The Observer, 29 March, announced his resignation. In a long and rambling article, the writer hinted that besides pressure of other work the opposition from certain quarters was a factor. He had been a ‘most exemplary’ Medical Officer of Health, a distinct reversal of the newspaper’s attitude at his appointment.

The Mayor at the time of Knox-Shaw’s appointment, Gausden, now deceased, had told the anonymous writer something along the lines of ‘I can assure you we never looked for all this fuss, and could we have foreseen it we should have filled the vacancy with a doctor of the orthodox profession.’

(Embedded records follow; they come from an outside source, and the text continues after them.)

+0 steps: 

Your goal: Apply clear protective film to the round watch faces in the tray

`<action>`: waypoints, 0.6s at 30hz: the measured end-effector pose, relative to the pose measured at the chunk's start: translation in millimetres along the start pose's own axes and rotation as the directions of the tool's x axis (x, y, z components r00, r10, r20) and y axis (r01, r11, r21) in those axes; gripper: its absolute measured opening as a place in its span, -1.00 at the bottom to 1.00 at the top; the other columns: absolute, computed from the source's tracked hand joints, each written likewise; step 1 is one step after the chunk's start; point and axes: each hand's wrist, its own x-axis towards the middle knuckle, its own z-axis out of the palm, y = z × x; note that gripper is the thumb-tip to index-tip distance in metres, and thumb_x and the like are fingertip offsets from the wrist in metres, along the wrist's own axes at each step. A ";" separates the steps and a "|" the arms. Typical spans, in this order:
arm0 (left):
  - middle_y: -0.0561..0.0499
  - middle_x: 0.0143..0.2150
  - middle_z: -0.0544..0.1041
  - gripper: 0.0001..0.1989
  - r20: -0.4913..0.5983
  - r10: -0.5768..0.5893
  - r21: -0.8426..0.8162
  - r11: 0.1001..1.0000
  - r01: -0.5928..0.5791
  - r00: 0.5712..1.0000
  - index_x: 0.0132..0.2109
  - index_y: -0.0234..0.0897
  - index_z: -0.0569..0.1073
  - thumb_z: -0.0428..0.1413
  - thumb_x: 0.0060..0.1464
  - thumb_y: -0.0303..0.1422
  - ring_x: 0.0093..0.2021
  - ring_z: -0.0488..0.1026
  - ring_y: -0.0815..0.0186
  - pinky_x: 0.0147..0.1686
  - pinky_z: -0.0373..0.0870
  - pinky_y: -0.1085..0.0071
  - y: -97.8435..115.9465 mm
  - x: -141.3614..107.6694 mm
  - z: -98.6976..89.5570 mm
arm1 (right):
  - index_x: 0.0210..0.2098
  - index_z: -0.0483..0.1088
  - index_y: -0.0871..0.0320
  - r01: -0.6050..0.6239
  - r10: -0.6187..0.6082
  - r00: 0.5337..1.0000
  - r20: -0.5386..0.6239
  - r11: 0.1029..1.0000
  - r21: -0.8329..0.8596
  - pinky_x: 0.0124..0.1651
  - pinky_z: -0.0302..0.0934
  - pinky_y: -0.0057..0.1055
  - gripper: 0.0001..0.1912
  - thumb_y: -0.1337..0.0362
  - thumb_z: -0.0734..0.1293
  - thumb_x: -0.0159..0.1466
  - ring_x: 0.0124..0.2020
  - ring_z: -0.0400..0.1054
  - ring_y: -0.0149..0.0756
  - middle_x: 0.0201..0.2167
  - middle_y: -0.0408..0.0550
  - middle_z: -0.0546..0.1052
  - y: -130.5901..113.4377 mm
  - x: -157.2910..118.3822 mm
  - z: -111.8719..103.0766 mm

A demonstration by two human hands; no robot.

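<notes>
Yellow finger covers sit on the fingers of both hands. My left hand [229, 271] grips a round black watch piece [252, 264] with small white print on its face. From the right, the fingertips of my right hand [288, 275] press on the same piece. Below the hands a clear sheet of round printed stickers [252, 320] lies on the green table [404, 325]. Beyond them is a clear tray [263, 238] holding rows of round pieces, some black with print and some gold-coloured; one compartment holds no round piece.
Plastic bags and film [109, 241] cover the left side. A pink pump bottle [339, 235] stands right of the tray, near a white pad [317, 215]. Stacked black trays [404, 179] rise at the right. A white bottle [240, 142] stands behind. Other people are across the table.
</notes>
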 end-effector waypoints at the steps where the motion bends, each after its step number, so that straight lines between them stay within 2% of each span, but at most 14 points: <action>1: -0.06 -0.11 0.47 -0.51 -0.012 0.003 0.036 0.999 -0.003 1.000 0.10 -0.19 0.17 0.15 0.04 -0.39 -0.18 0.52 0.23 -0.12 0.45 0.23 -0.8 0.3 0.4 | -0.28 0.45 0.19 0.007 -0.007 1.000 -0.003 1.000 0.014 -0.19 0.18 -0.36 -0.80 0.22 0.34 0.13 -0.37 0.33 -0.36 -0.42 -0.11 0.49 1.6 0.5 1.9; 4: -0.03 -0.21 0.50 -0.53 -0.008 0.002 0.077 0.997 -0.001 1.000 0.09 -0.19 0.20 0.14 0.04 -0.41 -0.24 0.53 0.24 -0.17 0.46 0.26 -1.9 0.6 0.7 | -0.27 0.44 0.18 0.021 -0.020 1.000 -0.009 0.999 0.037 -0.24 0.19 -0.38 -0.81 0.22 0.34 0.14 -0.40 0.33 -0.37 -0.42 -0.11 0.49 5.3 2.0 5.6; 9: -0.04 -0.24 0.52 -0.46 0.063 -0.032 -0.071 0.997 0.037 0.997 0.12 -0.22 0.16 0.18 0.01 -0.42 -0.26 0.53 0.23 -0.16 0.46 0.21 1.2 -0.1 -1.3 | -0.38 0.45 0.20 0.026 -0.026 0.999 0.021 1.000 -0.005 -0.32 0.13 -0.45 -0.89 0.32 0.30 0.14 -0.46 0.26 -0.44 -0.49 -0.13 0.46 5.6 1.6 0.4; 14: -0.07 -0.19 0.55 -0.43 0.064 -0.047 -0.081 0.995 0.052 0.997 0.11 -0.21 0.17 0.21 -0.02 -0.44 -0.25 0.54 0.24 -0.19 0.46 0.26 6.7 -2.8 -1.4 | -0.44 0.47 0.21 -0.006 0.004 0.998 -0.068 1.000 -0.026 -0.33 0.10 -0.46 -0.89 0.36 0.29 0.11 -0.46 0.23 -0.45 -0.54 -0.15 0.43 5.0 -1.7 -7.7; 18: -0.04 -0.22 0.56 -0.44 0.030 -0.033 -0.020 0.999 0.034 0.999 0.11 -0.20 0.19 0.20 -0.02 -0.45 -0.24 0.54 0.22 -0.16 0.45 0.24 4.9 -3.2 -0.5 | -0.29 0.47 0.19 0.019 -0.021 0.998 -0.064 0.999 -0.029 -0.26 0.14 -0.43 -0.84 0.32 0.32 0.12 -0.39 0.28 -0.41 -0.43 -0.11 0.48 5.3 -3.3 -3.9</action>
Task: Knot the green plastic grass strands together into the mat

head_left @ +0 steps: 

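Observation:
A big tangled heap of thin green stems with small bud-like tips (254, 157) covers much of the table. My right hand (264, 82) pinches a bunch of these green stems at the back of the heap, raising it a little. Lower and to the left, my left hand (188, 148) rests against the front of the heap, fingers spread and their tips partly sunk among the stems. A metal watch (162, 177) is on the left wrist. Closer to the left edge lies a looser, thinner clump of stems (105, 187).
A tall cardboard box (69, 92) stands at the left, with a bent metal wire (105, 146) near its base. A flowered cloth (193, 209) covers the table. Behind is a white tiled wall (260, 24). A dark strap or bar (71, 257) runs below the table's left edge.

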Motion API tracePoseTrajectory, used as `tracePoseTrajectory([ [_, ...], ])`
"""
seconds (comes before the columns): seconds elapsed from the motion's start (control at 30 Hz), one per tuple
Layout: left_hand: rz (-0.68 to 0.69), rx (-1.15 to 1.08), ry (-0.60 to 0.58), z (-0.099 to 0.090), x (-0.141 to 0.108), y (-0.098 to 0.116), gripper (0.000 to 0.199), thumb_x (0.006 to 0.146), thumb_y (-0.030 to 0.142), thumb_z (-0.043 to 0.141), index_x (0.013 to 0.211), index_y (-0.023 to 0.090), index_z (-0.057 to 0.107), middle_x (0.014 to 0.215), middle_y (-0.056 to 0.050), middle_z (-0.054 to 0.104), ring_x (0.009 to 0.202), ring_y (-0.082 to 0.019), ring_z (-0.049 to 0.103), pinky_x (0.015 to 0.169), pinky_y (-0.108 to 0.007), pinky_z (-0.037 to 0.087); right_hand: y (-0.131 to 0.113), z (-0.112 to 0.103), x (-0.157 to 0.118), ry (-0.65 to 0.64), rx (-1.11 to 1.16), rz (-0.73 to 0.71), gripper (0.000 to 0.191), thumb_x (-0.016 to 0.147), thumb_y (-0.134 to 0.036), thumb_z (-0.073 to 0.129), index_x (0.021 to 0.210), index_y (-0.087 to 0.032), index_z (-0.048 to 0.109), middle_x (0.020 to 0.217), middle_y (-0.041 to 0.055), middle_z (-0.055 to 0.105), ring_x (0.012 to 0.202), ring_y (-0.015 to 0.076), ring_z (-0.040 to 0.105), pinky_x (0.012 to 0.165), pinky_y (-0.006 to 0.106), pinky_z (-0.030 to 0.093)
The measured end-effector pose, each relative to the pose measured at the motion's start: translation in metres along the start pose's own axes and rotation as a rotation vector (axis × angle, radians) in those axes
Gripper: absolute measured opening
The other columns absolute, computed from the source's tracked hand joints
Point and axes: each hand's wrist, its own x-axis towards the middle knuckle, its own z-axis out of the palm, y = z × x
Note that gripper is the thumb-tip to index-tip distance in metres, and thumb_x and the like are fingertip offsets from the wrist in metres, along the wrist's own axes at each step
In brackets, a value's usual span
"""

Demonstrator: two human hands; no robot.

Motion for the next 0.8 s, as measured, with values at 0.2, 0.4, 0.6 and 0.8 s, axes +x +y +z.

This related to their choosing a homeopath, of course, rather than any regret over being motivated by politics, or his youth and inexperience. The formal letter of resignation, referring to pressure of other work and absences in London, was printed in the 12 April issue, dated 24 March. The local Liberals held a party for him, when they handed over a testimonial and a present of his portrait in oils. A certain Dr Archibald S. Wilson took over the post: he was a Conservative, and there were cries of ‘a party job !’ by at least one Liberal in the newspapers, control of the Council having reverted to the usual Conservative domination. The 1891 census listed him at 3 Warrior Square, aged 30, born St Leonards, living in the household of his father Robert J. Wilson, JP and physician. It is an interesting coincidence that both appointees were living with their doctor fathers at Warrior Square, besides being young and inexperienced.

By February 1891 Knox-Shaw had left for London and in the 1891 census he was in St Marylebone with his wife, three children and five servants, while his sister Lillian was at his old address. He had married at Ore, in 1884, Ellen Elizabeth Spalding, who died in 1919. He remarried, and died at Oxford in 1939.

As for the Public Analyst post, advertised at the same time as the Medical Officer post in 1881, this too went to a homeopathy supporter, Horace Cheshire of the Hastings School of Science.